Topic

Argon Silnylon Pyramid Tarp – Hex

  • This topic is empty.
Viewing 25 posts - 1 through 25 (of 29 total)
J-L BPL Member
PostedJul 27, 2014 at 3:20 pm

I am just about finished with my 6-sided pyramid tarp. It has the same footprint as the GoLite SL3, but is 2 inches taller (so 64 inches tall when pitched to the ground). It is made up of 6 triangles all the same size. All I need to do now is add something to tie back the doors when unzipped, finish sewing on some mid-distance perimeter tie-outs, and seam seal it. Edit: first two done, now I just need to seam seal it!

Materials: I decided to make it out of Argon Silnylon. The Argon Silnlyon I received weighed approx 1.1 oz per square yard and was 59.5'' wide. All the reinforcements were done with Argon Silnylon (double layered on the 6 main perimeter tie-outs and double-layered at the peak). A #3 zipper was used.

Cat Curve: I used cat curves for the main seams with 1.25'' of deflection. I would say this amount works out quite well for balancing a taut pitch and interior room on a 6-sided pyramid tarp. I would recommend 1'' – 1.5'' of deflection for six-sided pyramid tarps, probably 2'' maximum.

Weight: the current weight of the tarp (as seen in the photos) is 13.9 oz! With everything done and seam sealed, I expect it to weigh around 15-16 oz. I tried to measure everything I added on as I went, so here are the details of what goes into a pyramid tarp:

6 cut triangles of Argon Silnylon (bare fabric weight): 12.0 oz
Main seams and hems done, peak loop added, zipper sewn in: 12.8 oz
6 main tie-out reinforcements (double-layered Argon Sil): 6g
Ribbon for 6 main tie-outs: approx 1-2g
6 linelocs: 8g
Kelty triptease guyline: 6g
Peak reinforcement (double-layered Argon Sil): 3-4g
Buckle and webbing for zipper stress relief: 3-4g
Zipper pulls: 2 g
Ribbon for mid-length perimeter tie-outs: 2 g
Mid-length perimeter tie-out reinforcements (single layer Argon Sil): < 1 g
Toggles to hold back doors when unzipped: 2 g
Total: 14.1 oz (399 g)

It's so hot outside, I pitched it in my living room. Pardon the mess (I just moved in a couple weeks ago and have been spending all my time sewing!):

"Staked out":
floor_staked

hex1

2pitch

3pitch

4pitch

Packed size is stupidly small (could be compressed more):
packedsize

I found working with Argon sil to be a little more difficult than your typical 30D silnlyon. The material is thinner, a little less stiff, and incredibly slippery. It required a lot of pinning. Being dark brown also made things more difficult since I could not see through the fabric. With the white silnlyon I had previously used, lining up fabric pieces back-to-back was very easy.
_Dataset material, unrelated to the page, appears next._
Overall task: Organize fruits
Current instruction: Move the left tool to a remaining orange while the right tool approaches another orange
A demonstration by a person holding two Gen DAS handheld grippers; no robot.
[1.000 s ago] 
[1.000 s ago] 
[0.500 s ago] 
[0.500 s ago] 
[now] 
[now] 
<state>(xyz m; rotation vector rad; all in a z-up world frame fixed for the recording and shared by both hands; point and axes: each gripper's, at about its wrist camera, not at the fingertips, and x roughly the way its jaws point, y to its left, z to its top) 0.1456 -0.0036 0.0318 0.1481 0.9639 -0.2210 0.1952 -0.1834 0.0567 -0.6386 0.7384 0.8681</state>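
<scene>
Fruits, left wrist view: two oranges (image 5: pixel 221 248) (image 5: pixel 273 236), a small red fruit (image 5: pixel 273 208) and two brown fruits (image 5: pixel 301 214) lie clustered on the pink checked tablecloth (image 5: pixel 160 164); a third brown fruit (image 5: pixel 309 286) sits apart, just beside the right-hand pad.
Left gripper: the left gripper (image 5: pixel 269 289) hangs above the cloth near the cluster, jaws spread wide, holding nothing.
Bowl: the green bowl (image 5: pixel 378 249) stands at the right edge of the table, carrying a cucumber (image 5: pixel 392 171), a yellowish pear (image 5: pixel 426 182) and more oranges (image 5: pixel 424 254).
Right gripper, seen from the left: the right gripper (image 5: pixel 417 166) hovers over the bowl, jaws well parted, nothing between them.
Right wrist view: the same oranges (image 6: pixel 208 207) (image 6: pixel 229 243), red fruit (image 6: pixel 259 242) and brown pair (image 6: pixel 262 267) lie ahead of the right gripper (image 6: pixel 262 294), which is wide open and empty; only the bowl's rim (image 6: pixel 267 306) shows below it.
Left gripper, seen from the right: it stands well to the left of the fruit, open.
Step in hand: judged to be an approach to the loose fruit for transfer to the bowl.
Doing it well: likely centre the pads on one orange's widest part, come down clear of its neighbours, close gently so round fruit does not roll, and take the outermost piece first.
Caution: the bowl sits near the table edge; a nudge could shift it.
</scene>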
Argon sil did well in my bathtub test: I soaked a towel in water, put a layer of Argon sil on top, then put a cotton t-shirt on top and stepped on the t-shirt. The t-shirt showed one small damp spot and the rest remained dry. I believe the fabric should do quite well in the pyramid tarp application, where it has very steep walls.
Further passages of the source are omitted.